Directions for this task: Find the lines of the records in which the word "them" appears and report how many there are, as a number alone.

Data extracts:
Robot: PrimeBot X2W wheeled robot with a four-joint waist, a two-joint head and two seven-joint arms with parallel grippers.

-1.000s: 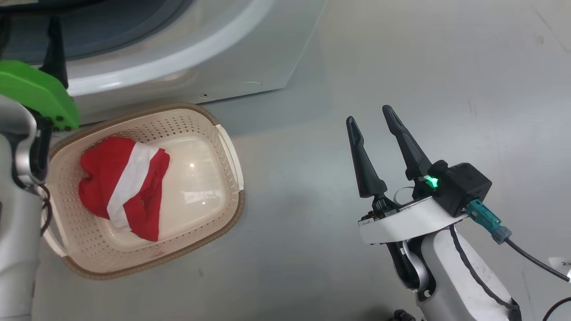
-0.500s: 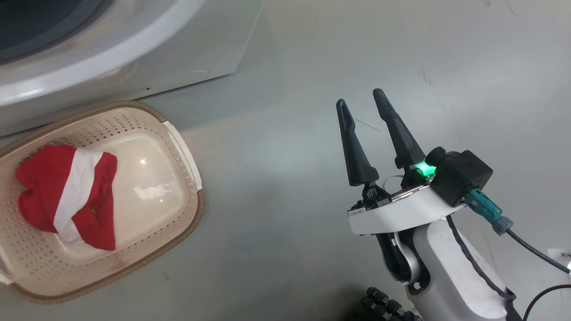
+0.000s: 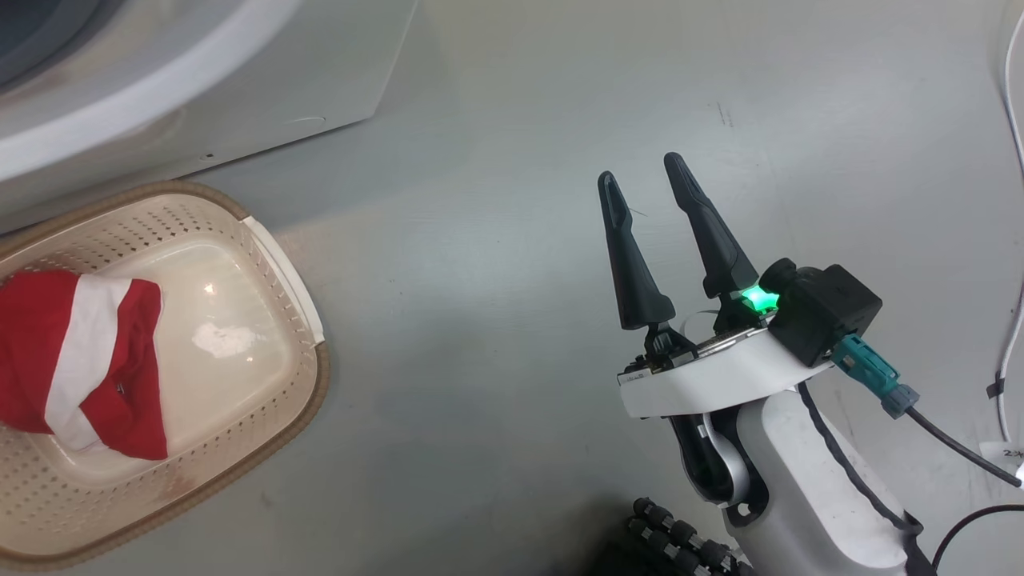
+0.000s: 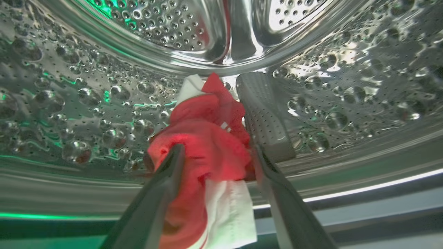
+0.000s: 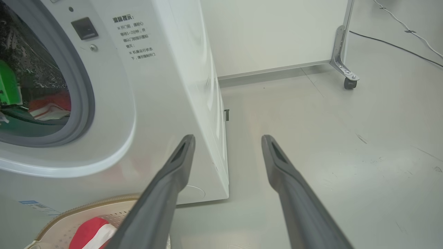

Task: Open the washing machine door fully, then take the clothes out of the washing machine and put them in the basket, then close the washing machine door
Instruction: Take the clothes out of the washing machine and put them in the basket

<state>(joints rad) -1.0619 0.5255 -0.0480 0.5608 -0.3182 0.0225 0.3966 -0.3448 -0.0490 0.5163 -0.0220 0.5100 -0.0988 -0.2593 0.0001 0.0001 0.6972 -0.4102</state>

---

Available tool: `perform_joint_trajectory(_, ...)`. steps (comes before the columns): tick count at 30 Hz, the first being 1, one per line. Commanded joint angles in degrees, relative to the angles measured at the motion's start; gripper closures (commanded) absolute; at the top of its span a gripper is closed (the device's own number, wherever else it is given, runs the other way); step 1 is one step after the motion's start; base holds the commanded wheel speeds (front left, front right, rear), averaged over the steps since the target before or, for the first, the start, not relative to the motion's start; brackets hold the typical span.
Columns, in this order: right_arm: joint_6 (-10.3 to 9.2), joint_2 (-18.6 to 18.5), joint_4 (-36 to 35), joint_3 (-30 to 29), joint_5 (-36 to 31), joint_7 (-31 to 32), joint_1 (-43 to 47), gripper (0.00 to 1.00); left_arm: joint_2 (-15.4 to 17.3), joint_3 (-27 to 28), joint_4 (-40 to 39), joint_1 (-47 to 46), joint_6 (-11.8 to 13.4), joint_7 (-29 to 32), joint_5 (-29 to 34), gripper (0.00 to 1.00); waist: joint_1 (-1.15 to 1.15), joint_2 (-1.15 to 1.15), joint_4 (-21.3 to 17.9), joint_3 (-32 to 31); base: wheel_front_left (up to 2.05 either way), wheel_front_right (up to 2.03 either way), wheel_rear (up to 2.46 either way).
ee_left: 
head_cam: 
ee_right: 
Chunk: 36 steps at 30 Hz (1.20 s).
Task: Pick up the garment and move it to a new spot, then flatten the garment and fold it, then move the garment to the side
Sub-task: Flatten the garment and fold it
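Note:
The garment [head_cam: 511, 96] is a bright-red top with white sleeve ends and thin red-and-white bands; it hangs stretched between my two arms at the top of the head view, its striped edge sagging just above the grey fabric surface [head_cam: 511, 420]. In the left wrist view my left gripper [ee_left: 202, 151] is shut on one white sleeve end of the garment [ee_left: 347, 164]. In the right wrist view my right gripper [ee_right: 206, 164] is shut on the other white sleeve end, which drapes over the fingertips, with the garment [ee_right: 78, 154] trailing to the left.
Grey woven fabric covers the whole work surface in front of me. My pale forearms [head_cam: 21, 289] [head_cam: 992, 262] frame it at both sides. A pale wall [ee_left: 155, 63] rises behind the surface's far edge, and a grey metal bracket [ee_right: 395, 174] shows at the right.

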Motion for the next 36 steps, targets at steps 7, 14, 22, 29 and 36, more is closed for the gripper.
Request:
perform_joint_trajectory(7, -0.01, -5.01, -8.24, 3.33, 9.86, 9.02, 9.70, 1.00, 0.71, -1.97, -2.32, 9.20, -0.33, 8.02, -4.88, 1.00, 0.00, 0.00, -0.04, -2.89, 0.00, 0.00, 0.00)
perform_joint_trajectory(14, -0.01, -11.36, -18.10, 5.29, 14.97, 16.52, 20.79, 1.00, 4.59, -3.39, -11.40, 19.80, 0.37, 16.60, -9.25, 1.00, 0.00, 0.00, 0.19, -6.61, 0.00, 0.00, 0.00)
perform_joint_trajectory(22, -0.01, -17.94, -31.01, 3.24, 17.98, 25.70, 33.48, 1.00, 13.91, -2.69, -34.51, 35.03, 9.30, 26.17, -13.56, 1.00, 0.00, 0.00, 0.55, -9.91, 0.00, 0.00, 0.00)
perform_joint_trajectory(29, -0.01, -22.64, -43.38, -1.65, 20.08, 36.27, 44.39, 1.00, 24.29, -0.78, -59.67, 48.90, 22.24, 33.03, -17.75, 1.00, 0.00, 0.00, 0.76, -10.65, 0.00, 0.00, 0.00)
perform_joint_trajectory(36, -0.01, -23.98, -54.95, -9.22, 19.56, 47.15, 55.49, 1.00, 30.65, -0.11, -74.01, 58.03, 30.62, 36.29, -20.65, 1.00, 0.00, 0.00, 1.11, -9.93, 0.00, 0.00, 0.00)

Answer for the task: 2